By Yuchen Fama
Computer vision based visual defect inspection has wide applications in industrial manufacturing. The American Society for Quality estimates that for many organizations this cost of quality is as high as 15-20% of annual sales revenue, some going as high as 40% of total operations, or billions of dollars annually for larger manufacturers. However, there are several major challenges using AI for visual inspections in production-scale applications:
1. Cold-start problem: oftentimes only nominal (non-defective) examples are available for training, and anomalous examples, by definition, are very rare. We need the model to determine defects without having seen them, which is essentially an out-of-distribution detection problem .
2. Heterogeneous, sparse and sometimes unknown defect categories: anomalous patterns can range from macro-crack, thin scratch, to large areas of corrosion. Even if we have enough examples per class, it’s difficult to scale (especially on edge hardware) on simultaneous inference of many different tasks.
PatchCore - SOTA Visual Anomaly Detection Method
PatchCore, is currently state-of-the-art anomaly detection method which identifies anomalous images, or anomalous pixel regions as heatmaps in anomalous images. It achieves image-level anomaly detection AUROC score of up to 99.6%, more than halving the error compared to the next best competitor on the challenging, widely used MVTec AD benchmark data. The MVTec AD benchmark gives 15 different anomaly detection tasks, with the final performance as an average across all the tasks. For each of the 15 tasks PatchCore achieves over 90% AUROC with just five images of normal data.
PatchCore also offers competitive inference times while achieving solid performance for both detection performance and even spatial localization of the defects, which is critical for edge implementation on embedded systems.

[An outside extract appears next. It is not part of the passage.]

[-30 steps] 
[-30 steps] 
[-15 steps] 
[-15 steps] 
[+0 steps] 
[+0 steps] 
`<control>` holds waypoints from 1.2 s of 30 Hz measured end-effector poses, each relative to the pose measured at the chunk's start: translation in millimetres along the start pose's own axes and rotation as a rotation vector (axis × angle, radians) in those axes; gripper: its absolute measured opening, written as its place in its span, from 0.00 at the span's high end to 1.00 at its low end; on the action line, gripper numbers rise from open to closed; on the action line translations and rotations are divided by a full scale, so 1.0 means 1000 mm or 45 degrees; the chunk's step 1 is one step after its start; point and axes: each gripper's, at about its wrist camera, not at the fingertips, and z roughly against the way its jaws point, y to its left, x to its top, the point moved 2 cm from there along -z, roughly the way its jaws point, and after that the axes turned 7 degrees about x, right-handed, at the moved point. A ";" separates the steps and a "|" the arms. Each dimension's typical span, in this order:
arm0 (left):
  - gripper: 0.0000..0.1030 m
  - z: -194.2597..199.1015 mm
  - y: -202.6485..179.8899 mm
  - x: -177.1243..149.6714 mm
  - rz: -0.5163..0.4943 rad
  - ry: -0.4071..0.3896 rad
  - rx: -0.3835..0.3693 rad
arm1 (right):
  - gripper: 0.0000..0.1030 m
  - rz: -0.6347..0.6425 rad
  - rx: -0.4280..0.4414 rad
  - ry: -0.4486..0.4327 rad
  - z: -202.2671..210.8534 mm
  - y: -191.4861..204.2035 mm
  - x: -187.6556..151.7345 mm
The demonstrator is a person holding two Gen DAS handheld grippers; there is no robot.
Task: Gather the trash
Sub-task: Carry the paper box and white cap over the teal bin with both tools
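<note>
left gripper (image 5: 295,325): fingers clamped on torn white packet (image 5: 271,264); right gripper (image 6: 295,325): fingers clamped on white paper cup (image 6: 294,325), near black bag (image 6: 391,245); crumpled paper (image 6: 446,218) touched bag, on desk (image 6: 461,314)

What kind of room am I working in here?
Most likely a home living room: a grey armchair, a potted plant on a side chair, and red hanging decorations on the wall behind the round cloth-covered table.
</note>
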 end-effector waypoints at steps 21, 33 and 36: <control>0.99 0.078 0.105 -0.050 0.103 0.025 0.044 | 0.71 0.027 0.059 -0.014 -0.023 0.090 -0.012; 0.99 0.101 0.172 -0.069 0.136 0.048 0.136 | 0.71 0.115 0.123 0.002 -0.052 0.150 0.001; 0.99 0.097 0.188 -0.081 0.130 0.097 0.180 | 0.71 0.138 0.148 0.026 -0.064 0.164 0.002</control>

[Roth et al. 2022 "Towards Total Recall in Industrial Anomaly Detection"]
How PatchCore Works
PatchCore is based on the idea that an image can be classified as anomalous as soon as a single patch is anomalous. It generates a maximally representative memory bank of nominal patch features from different locations. However the memory bank can become very large very quickly, and so subsampling is needed. One of the keys to PatchCore’s performance is classic statistical coreset subsampling technique rather than random subsampling – to trim the memory bank while retaining overall feature space coverage.
Test images are then compared to the feature sets in the trimmed memory bank. If the feature is significantly different from the ones in the memory bank, it’s likely to be a defect.This subset helps reduce the search cost associated with nearest neighbor search.

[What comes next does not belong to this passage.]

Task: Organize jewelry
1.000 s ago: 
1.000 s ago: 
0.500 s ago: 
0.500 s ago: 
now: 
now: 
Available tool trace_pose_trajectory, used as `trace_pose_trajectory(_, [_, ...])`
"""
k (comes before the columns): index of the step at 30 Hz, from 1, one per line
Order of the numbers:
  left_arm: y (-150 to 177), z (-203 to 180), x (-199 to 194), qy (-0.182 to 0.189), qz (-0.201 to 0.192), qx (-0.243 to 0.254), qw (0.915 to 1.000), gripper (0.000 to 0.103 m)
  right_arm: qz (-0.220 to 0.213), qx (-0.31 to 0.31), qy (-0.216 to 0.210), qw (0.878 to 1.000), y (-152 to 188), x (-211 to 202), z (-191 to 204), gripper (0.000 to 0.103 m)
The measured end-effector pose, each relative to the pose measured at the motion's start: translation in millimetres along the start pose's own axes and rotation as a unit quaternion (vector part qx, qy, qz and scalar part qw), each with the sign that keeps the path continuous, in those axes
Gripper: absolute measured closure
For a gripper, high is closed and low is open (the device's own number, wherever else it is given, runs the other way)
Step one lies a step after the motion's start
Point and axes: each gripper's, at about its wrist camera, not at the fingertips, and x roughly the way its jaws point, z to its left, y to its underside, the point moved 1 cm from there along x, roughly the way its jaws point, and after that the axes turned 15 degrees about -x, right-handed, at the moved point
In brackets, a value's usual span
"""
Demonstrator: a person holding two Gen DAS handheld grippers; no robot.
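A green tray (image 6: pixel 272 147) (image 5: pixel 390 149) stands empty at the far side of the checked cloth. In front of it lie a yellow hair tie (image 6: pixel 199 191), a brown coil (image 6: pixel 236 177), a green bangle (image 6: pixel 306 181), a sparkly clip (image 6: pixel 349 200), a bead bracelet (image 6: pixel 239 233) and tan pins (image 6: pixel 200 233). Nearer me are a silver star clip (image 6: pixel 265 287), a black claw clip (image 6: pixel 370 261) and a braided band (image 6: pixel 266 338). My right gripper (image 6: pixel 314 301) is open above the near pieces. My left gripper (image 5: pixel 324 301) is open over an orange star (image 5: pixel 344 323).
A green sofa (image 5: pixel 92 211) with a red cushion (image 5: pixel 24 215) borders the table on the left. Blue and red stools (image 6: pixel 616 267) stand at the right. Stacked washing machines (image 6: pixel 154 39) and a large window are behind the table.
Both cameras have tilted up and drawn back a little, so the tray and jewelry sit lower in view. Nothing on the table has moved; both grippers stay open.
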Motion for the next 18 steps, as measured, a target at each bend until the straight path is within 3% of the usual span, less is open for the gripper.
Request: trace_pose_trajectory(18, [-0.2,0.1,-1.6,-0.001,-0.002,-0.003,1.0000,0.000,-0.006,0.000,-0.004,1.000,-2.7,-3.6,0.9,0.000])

Clarifai is pleased to announce pre-GA product offering of PatchCore-based visual anomaly detection model, as part of our visual inspection solution package for manufacturing which also consists of various purpose-built visual detection and segmentation models, custom workflows and reference application templates.
Users only need a few hundred images of normal examples for training, and ~10 anomalous examples for each category for calibration & testing only, especially with more homogeneous background and more focused region-of-interest.